LM Statistical Methods and Applications

BAYESIAN MODELLING

Luca Tardella
The registration key will be delivered to all students during the first lecture. If you miss it please send an email to luca.tardella@uniroma1.it
A comprehensive overview as a pdf file can be downloaded from here: BM-2020-2021-Overview.pdf

This
is an introductory course about Bayesian inference and Bayesian
modelling for data analysis. We will balance between theoretical and
analytical tools and practice. In particular for practical
implementation of Bayesian models on real data we will make use of some
software for Bayesian modelling and inference (R, BUGS/JAGS, INLA).
The course will cover:

  • Introduction to Bayesian Thinking
    In this part we will
    cover basic definitions, Bayesian model, Bayes’ theorem. Subjective
    prior elicitation and some noninformative or default prior choices (e.g.
    Jeffreys’Rule). Conjugate analysis. Techniques and tools for
    characterizing and summarizing posterior distributions. Bayes Factor, introduction to multi-model inference and Bayesian model choice.
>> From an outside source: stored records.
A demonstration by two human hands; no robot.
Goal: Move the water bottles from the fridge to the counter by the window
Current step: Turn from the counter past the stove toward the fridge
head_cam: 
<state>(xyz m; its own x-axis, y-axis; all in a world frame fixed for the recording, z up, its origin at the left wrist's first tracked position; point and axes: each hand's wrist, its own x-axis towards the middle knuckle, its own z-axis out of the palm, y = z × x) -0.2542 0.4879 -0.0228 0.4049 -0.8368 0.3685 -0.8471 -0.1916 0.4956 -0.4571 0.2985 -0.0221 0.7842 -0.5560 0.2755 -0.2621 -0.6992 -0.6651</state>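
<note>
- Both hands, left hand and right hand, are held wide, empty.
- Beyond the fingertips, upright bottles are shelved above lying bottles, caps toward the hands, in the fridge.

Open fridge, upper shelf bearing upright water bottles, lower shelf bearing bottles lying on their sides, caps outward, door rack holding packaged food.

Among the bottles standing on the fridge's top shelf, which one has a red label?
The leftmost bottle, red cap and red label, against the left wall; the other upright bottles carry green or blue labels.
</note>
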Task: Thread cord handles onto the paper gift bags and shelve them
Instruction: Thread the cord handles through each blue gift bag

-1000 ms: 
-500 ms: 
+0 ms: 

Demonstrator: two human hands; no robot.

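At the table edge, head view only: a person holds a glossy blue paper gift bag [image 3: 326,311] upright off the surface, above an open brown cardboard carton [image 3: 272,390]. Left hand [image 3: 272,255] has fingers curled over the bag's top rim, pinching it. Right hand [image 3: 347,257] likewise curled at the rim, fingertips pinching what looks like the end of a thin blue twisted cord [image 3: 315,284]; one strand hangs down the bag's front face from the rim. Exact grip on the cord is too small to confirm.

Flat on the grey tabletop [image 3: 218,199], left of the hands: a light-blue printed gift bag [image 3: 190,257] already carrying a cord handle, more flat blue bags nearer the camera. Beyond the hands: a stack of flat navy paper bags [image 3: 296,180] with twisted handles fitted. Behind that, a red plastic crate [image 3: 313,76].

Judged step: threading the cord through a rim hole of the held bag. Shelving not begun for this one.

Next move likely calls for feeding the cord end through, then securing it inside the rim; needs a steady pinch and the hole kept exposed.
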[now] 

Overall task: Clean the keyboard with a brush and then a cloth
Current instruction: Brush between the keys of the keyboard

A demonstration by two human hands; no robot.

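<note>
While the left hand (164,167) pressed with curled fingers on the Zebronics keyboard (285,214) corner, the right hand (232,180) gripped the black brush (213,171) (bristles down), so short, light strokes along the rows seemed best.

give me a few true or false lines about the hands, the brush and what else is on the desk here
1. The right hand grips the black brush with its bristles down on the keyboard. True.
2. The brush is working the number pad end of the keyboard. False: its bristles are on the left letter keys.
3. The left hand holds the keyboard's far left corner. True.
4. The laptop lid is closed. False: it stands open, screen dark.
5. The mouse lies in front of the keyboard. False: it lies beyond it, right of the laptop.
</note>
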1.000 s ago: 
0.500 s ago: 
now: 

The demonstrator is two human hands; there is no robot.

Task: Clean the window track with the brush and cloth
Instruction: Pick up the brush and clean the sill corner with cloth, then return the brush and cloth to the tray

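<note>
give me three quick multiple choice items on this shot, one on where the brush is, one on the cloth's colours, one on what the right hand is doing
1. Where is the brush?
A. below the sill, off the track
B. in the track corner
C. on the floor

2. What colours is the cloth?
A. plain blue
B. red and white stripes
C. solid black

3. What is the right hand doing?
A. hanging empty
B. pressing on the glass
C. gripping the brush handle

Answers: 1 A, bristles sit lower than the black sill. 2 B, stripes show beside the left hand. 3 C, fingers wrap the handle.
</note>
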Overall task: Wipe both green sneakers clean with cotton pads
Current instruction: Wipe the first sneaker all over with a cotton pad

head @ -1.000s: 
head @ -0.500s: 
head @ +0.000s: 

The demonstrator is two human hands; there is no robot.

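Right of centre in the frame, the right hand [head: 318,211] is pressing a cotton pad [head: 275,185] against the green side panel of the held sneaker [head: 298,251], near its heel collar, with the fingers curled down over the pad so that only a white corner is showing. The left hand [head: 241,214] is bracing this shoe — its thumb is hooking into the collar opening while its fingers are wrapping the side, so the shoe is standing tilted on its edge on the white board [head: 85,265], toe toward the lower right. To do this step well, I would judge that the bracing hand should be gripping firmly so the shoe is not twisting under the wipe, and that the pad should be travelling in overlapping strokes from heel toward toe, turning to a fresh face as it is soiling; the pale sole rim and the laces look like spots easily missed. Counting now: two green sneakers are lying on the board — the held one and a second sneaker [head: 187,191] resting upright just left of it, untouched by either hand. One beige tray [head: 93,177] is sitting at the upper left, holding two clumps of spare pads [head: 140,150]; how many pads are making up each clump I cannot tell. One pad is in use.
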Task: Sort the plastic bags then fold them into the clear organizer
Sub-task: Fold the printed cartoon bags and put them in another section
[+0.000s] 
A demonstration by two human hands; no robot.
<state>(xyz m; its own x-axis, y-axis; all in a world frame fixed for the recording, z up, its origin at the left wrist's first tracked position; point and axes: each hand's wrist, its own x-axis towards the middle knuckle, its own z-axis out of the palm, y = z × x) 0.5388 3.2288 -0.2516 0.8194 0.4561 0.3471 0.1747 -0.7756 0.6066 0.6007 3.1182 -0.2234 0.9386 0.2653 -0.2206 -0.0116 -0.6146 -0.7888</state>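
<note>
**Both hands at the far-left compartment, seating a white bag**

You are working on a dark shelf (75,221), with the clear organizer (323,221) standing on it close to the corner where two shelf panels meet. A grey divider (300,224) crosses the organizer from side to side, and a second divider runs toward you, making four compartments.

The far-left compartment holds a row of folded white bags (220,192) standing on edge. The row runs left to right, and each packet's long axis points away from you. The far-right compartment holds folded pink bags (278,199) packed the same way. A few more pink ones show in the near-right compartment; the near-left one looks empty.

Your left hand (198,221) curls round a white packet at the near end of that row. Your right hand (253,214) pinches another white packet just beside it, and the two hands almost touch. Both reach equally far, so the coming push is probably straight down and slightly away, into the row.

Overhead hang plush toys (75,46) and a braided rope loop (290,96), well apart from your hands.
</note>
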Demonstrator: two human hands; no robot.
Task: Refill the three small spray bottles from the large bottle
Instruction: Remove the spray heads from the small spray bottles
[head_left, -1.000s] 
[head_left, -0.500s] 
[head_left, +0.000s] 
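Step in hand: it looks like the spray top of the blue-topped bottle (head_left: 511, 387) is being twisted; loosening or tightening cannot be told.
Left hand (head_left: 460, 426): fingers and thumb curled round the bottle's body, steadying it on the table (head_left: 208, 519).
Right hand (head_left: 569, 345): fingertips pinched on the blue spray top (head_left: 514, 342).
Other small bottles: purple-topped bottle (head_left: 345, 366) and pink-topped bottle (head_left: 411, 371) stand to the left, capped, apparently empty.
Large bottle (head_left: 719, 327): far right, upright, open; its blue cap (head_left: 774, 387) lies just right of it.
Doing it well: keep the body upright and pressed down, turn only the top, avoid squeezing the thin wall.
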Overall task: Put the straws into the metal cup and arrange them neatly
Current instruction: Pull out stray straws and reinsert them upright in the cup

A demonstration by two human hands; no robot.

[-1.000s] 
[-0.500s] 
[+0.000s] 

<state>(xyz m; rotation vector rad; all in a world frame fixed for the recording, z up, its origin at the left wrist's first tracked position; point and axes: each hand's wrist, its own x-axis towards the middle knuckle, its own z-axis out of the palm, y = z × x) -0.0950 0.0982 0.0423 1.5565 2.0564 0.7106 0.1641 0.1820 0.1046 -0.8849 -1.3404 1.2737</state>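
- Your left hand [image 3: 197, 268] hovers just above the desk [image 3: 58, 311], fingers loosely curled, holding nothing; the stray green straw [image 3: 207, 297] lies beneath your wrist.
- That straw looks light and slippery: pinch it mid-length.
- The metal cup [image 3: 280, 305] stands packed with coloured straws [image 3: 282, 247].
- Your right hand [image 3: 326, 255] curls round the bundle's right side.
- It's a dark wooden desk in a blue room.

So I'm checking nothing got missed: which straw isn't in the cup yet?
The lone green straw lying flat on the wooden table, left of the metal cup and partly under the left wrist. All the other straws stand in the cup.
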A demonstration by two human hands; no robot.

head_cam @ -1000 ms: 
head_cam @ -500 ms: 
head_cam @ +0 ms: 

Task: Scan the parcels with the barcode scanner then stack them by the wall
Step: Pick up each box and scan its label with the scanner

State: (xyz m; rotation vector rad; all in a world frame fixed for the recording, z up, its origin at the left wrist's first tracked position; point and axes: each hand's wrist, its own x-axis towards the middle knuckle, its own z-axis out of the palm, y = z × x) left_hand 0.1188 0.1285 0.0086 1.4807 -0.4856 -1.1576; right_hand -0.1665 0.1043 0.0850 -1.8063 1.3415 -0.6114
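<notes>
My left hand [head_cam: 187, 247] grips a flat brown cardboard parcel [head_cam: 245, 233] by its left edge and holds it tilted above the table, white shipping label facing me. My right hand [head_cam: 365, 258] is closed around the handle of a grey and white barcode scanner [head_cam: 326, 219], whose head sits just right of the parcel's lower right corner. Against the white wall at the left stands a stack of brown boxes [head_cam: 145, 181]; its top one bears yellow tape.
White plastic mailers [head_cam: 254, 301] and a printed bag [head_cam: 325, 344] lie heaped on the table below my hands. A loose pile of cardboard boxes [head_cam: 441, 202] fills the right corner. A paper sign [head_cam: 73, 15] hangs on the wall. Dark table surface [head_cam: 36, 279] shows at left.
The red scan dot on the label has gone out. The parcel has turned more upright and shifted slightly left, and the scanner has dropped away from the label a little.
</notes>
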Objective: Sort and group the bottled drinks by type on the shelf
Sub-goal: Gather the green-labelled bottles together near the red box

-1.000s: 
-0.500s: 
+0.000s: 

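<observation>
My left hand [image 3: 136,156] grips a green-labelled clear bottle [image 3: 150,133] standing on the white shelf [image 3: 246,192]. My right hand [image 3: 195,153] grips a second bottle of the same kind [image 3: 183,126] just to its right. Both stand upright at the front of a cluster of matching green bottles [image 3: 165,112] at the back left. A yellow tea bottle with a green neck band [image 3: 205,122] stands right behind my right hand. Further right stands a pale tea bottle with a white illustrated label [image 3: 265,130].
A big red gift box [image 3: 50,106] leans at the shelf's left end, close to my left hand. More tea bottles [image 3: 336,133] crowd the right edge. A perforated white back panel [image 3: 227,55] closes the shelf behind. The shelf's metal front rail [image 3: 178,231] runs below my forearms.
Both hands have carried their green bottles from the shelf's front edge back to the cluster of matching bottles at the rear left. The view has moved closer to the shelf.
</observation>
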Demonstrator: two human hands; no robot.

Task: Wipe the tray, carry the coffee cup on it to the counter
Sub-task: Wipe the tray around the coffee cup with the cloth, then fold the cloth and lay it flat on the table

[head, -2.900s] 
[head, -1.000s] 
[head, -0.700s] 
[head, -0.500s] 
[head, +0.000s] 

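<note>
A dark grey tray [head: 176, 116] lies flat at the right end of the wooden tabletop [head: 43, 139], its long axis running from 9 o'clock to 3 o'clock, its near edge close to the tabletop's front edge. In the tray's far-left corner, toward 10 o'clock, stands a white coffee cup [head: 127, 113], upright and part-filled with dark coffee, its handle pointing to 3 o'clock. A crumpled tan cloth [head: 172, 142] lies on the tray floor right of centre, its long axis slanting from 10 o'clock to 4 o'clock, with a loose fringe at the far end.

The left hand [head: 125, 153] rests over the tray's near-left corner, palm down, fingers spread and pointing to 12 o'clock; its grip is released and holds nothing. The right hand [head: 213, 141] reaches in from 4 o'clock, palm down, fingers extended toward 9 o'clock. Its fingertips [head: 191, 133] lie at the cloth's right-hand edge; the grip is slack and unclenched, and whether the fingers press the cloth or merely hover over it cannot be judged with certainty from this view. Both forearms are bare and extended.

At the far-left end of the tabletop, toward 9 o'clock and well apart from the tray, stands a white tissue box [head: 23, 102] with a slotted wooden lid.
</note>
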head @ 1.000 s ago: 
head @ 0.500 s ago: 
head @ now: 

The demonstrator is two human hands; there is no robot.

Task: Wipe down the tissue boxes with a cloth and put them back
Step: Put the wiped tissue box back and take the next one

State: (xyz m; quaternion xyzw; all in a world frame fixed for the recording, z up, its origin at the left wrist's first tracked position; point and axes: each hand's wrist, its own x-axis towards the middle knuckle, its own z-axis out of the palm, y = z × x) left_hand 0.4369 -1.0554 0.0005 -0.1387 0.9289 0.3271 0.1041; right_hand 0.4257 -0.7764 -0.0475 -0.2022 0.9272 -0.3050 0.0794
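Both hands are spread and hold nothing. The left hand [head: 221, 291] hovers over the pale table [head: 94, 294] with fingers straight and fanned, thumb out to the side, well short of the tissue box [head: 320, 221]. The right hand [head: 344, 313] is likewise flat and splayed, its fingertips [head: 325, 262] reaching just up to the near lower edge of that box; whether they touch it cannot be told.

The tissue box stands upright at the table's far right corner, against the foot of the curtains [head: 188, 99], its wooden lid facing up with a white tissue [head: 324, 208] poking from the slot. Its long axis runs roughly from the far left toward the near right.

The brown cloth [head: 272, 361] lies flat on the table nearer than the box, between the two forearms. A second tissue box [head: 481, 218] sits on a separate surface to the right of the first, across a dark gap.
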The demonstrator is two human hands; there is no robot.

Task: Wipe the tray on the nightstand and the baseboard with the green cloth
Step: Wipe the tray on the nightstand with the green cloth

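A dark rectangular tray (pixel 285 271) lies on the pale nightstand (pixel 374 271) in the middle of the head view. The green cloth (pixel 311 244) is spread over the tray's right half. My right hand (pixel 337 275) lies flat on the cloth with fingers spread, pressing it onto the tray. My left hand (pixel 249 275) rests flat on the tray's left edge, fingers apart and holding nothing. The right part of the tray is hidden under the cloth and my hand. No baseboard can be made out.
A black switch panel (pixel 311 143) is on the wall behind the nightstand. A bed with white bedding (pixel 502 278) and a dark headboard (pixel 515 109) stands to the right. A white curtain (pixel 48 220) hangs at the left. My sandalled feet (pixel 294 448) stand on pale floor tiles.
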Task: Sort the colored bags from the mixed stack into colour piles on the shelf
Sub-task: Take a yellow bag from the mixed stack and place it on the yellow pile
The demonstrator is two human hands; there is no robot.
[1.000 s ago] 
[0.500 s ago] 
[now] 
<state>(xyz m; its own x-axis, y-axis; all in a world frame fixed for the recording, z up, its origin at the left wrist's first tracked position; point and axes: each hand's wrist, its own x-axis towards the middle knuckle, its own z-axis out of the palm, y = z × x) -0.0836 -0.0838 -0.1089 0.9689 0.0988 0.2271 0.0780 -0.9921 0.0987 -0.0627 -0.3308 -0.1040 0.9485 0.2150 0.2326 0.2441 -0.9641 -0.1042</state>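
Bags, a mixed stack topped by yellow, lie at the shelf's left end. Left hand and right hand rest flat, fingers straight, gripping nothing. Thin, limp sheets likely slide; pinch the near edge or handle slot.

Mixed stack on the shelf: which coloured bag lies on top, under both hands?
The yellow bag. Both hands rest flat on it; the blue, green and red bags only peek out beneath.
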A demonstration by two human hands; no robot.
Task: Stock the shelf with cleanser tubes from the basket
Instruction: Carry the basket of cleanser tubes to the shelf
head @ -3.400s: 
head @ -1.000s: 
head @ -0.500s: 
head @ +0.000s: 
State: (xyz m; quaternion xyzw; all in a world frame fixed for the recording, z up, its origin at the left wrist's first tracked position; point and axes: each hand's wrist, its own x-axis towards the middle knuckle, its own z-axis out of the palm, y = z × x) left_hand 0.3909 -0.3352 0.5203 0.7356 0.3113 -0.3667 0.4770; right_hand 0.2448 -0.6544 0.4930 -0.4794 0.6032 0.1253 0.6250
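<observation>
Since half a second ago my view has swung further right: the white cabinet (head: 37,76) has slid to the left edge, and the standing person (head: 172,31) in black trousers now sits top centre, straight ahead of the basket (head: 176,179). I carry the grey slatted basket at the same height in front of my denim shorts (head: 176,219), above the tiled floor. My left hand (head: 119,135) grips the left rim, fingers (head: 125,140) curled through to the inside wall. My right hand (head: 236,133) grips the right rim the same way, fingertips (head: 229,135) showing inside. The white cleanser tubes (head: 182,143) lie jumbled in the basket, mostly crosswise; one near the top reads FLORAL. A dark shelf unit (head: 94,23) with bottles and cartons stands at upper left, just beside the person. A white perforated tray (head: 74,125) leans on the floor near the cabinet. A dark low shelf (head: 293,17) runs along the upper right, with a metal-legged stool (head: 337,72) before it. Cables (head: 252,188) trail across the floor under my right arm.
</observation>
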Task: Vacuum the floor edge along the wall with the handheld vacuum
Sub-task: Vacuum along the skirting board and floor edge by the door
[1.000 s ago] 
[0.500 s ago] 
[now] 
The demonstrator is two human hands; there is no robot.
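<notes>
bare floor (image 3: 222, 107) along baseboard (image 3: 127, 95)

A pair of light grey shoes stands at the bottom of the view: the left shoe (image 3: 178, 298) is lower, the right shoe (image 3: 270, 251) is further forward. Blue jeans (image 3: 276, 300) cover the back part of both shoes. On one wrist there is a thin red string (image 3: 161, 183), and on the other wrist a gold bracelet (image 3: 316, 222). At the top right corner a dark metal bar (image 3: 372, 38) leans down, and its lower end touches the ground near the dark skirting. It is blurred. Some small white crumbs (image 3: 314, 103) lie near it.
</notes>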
  • Multiparameter Inference
    In this part we will cover
    multivariate normal and multinomial models and introduces to approximate
    random sampling from a multivariate distribution. Bayesian inference in
    the presence of missing data.


  • Hierarchical Models, Model Checking and Linear Models
    In this last part we will cover
    the Bayesian approach for hierarchical modelling and linear regression.
    Linear and generalized linear mixed effects models. It also considers
    posterior predictive checking, sensitivity analysis, and goodness-of-fit
    statistics.


  • MC & MCMC
    Introduction to Monte Carlo and Monte
    Carlo Markov Chain sampling techniques for approximating expectations
    and distributions: Gibbs Sampling and Metropolis Hastings algorithms.